■ WHAT THE TASK ASKS ■
Look through the data below and extract, unchanged, the lines from the one that contains "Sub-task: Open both" to the one that contains "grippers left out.", both included.

::: DATA EXTRACT

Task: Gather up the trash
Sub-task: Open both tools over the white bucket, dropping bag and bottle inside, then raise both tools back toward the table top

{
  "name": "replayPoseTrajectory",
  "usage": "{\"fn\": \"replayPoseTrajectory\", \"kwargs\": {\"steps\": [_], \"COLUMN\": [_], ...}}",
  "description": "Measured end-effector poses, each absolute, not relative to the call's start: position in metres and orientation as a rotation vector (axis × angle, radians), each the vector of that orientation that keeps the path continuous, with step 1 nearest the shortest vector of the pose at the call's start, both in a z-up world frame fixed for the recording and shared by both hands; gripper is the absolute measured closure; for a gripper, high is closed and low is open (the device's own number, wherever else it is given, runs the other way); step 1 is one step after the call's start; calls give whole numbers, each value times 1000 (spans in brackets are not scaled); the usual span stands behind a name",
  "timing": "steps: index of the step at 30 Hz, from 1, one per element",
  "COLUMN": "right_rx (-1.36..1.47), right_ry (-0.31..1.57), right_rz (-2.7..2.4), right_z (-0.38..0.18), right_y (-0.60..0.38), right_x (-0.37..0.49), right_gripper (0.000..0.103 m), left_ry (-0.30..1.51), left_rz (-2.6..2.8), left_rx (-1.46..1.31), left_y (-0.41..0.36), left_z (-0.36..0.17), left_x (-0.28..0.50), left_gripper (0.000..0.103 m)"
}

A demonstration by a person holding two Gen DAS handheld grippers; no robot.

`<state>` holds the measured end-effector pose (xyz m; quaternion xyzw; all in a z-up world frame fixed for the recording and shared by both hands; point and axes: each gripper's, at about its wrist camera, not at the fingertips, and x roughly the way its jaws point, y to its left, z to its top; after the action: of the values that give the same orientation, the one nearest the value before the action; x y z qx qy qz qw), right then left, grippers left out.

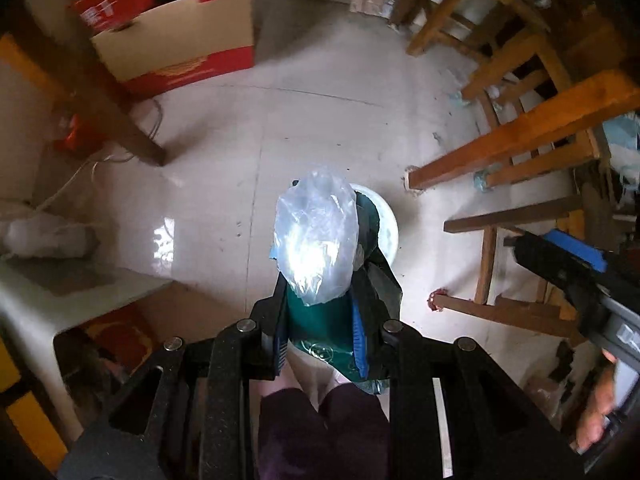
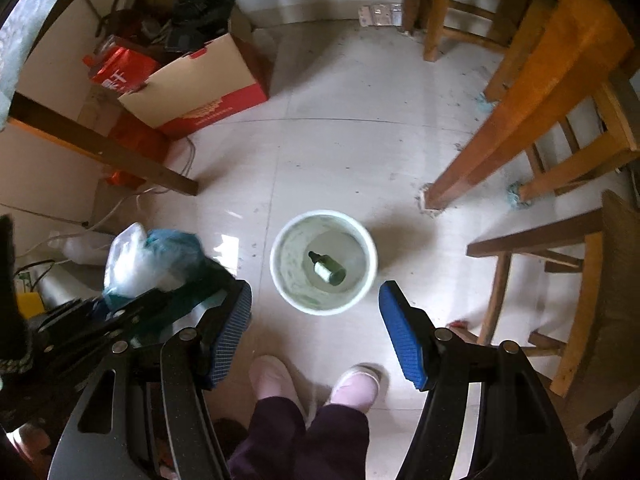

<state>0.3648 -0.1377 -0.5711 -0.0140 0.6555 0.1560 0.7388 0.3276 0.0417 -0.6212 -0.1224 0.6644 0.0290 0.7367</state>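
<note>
Both my grippers point down at the tiled floor. My left gripper [image 1: 320, 320] is clamped on a bundle of trash [image 1: 316, 240], clear plastic over green wrapping, held above the white bin [image 2: 324, 262]. In the left wrist view the bundle hides most of the bin. My right gripper [image 2: 316, 328] has its jaws apart, nothing between them, over the bin's near rim. A green bottle [image 2: 328, 268] lies inside the bin. My slippers [image 2: 356, 384] are partly cut off by my legs.

Open tiled floor [image 2: 328, 152] surrounds the bin [image 2: 280, 276]; its mouth is clear from above (only a small bottle [image 2: 329, 272] inside). Chair legs [image 2: 492, 148] crowd the right, a table leg [image 2: 104, 152] and box [image 2: 200, 92] the left.
</note>
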Motion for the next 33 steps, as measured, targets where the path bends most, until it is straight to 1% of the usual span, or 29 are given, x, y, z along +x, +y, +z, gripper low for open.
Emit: {"fn": "replayPoseTrajectory", "kwargs": {"steps": [3, 4, 5, 7, 11, 16, 19, 24, 33], "right_rx": [-15, -11, -6, 2, 16, 36, 44, 41, 42], "right_ry": [1437, 1439, 1440, 1439, 1429, 1418, 1411, 1378, 1292], "right_rz": [327, 318, 310, 298, 283, 283, 293, 314, 313], "right_z": [-574, -575, -575, -575, -569, -556, -543, -501, -401], "right_y": [-148, -152, -155, -160, -165, -164, -164, -157, -146], "right_x": [367, 368, 368, 369, 370, 371, 373, 375, 363], "right_gripper": [40, 40, 40, 40, 40, 40, 40, 40, 40], "left_ry": [1481, 1500, 1521, 1559, 1581, 1573, 1556, 1513, 1354], "left_rz": [29, 17, 7, -2, -16, -38, -27, -9, 6], "left_rx": [-249, -243, -237, -212, -175, -204, -199, -217, -230], "left_y": [24, 18, 13, 5, -4, -3, 2, 14, 42], "left_z": [-640, -648, -654, -664, -664, -643, -618, -568, -434], "left_x": [341, 346, 350, 356, 357, 356, 355, 358, 353], "left_gripper": [77, 72, 70, 61, 61, 59, 59, 59, 59]}}
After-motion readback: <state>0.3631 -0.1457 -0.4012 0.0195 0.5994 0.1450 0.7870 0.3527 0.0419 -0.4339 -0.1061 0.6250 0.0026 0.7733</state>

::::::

■ RESULT OF THIS EXERCISE ■
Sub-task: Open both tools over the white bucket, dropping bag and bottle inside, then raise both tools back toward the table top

{
  "name": "replayPoseTrajectory",
  "usage": "{\"fn\": \"replayPoseTrajectory\", \"kwargs\": {\"steps\": [_], \"COLUMN\": [_], ...}}",
  "description": "Measured end-effector poses, each absolute, not relative to the call's start: position in metres and orientation as a rotation vector (axis × angle, radians), each the vector of that orientation that keeps the path continuous, with step 1 nearest the shortest vector of the pose at the call's start, both in a z-up world frame fixed for the recording and shared by both hands; gripper is the absolute measured closure; for a gripper, high is closed and low is open (the device's own number, wherever else it is given, runs the other way); step 1 is one step after the call's start; calls give whole numbers, each value times 1000 (spans in brackets are not scaled); the usual span stands behind a name",
  "timing": "steps: index of the step at 30 Hz, from 1, one per element",
  "COLUMN": "right_rx (-1.36..1.47), right_ry (-0.31..1.57), right_rz (-2.7..2.4), right_z (-0.38..0.18), right_y (-0.60..0.38), right_x (-0.37..0.49), right_gripper (0.000..0.103 m), left_ry (-0.30..1.51), left_rz (-2.6..2.8), left_rx (-1.46..1.31), left_y (-0.41..0.36), left_z (-0.36..0.17), left_x (-0.28..0.50), left_gripper (0.000..0.103 m)"
}

A demonstration by a person holding two Gen DAS handheld grippers; no robot.

`<state>` holds the measured end-effector pose (xyz m; quaternion xyzw; all in a z-up world frame fixed for the recording and shared by both hands; point and axes: each gripper's, at about its wrist camera, not at the fingertips, and x roughly the way its jaws point, y to its left, z to its top; after the action: of the values that give the same orientation, the one nearest the value before the action; x y z qx qy qz qw), right then left, grippers left out.

No further output remains for this exercise.